A lot of focus during 2020 is how the current situation affects our mental health; the threat of infection, repeated lockdowns, social isolation, and economic uncertainty have created widespread fear and anxiety. Even people who previously thought themselves unaffected by mental health issues have discovered that they, too, are vulnerable. 

 

Mental health charity ‘Mind’ states that 1 in 4 people will experience a mental health problem of some kind in a year and 1 in 6 people experience anxiety or depression in any given week. Issues with mental health are by no means a weakness, and nobody should feel embarrassed about seeking help.
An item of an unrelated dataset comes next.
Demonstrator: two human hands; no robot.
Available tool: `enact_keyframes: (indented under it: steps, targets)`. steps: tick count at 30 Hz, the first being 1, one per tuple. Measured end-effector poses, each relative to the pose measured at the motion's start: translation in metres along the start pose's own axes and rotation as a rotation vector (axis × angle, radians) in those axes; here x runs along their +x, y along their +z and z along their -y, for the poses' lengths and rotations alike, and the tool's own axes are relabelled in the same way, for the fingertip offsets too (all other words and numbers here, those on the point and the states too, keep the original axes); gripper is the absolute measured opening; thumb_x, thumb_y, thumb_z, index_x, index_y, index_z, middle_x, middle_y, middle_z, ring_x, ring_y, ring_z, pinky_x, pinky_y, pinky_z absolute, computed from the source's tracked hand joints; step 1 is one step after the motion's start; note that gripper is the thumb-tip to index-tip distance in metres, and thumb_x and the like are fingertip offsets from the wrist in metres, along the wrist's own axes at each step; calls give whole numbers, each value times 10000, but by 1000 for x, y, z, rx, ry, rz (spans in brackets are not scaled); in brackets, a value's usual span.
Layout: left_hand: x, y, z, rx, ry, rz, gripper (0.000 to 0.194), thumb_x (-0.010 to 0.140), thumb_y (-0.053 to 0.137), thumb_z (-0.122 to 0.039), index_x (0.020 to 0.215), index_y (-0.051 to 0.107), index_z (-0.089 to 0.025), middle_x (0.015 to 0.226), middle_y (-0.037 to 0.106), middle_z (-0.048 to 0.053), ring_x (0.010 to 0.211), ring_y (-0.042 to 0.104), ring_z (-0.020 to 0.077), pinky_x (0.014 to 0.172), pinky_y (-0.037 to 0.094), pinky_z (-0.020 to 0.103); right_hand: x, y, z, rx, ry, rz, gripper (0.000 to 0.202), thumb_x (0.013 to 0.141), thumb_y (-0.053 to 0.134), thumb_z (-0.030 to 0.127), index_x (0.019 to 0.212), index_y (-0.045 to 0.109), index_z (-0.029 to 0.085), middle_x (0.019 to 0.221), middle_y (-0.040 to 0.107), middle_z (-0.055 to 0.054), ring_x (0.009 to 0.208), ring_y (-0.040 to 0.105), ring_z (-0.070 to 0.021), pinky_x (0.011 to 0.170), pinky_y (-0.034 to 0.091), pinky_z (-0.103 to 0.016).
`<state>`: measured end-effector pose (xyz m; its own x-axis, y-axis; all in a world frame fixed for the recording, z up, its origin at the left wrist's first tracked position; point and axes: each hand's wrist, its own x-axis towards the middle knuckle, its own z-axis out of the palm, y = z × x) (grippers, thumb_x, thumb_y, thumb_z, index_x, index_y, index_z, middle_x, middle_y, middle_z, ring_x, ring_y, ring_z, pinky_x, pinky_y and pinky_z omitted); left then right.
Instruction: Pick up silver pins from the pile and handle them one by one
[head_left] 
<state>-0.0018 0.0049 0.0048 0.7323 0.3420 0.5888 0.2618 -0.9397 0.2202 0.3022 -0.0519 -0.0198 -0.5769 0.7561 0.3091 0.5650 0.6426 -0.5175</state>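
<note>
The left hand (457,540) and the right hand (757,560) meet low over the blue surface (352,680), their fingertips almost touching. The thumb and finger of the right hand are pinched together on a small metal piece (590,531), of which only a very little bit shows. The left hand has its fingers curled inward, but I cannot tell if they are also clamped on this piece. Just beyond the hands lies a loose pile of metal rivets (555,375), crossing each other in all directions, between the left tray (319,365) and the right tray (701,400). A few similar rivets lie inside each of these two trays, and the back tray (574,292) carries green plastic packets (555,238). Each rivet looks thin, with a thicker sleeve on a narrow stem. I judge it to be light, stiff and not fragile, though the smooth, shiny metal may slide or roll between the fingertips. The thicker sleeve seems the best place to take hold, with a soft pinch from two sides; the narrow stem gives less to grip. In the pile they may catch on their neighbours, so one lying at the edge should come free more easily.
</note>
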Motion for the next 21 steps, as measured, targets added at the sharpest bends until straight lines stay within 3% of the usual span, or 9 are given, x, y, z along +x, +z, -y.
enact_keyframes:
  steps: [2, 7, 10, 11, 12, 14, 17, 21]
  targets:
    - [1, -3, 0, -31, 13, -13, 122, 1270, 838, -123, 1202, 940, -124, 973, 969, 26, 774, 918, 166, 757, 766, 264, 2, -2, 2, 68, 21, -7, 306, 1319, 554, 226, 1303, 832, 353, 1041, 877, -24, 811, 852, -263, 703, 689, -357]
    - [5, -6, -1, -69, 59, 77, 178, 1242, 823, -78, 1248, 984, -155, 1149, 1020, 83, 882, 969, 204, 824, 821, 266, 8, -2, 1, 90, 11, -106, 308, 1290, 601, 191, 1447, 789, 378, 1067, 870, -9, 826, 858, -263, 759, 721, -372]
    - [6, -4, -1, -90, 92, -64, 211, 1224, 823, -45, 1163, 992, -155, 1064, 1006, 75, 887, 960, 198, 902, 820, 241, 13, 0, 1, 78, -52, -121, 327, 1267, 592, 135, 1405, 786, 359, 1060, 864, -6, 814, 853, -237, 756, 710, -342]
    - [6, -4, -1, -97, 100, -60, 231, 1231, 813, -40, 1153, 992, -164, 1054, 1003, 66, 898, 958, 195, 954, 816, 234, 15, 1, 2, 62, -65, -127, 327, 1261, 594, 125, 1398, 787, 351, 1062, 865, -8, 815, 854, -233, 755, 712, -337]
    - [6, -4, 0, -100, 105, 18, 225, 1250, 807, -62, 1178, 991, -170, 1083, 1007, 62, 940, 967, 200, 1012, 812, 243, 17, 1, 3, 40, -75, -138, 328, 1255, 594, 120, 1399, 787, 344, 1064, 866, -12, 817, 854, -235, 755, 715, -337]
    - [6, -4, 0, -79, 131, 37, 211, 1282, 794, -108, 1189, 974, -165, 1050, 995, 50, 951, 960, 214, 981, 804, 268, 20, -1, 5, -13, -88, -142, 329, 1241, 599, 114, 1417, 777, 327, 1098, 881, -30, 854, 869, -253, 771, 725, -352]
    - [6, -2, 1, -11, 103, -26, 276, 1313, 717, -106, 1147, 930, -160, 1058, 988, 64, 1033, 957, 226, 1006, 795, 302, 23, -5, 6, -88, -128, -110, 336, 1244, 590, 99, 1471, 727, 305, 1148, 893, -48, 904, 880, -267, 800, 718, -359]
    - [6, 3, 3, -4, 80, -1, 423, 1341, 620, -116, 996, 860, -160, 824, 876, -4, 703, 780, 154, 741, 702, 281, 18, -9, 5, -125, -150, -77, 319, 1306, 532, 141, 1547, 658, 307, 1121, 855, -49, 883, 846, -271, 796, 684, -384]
There are many channels of help and advice that you can try to reduce symptoms of mental unrest; I am going to concentrate on music (we are a music school after all!) 

 

At Hot House Music we believe that music is a powerful tool. A piece of music can take you back to a single important moment in your life; it can help you get through that last 500m of a 5K run; a song you play in the morning can even affect how you challenge the day. 

 

In 2011 researchers found that music releases dopamine, the feel-good chemical in your brain. It also found that dopamine was up to 9% higher when volunteers listened to music that they enjoyed. It can also calm someone down when they are facing times of anxiety. 

 

Although music has proven to increase cognitive performance, modern open-plan offices are not the best place to be blasting your favourite tunes. If you’re currently working from home, you have an advantage; you can listen to whatever music you want to! Research shows that music increases focus, especially classical music; so, if there is something specific you need to get done you may benefit by updating your playlist and having it on in the background. 

 

Music also can help reduce stress. Many people, including myself, use music as a way of coping with stressful situations, just listening to music can lower stress levels. It can also improve mood; research has shown that people who listen to music can have a better mood and become more self-aware. 

 

So, use music as a therapy; use it to help you express your emotions. Whether it is through playing an instrument, writing music, analysing lyrics, or just generally screaming along to heavy metal music; it CAN help. 

 

Brain calming music  

 

If you need mental health support, please contact Samaritans 24 hours a day, 365 days a year. You can call (free) 116 123 or email jo@samaritans.org. You can also call the Samaritans Welsh Language Line on 0808 164 0123 (7 pm–11 pm every day).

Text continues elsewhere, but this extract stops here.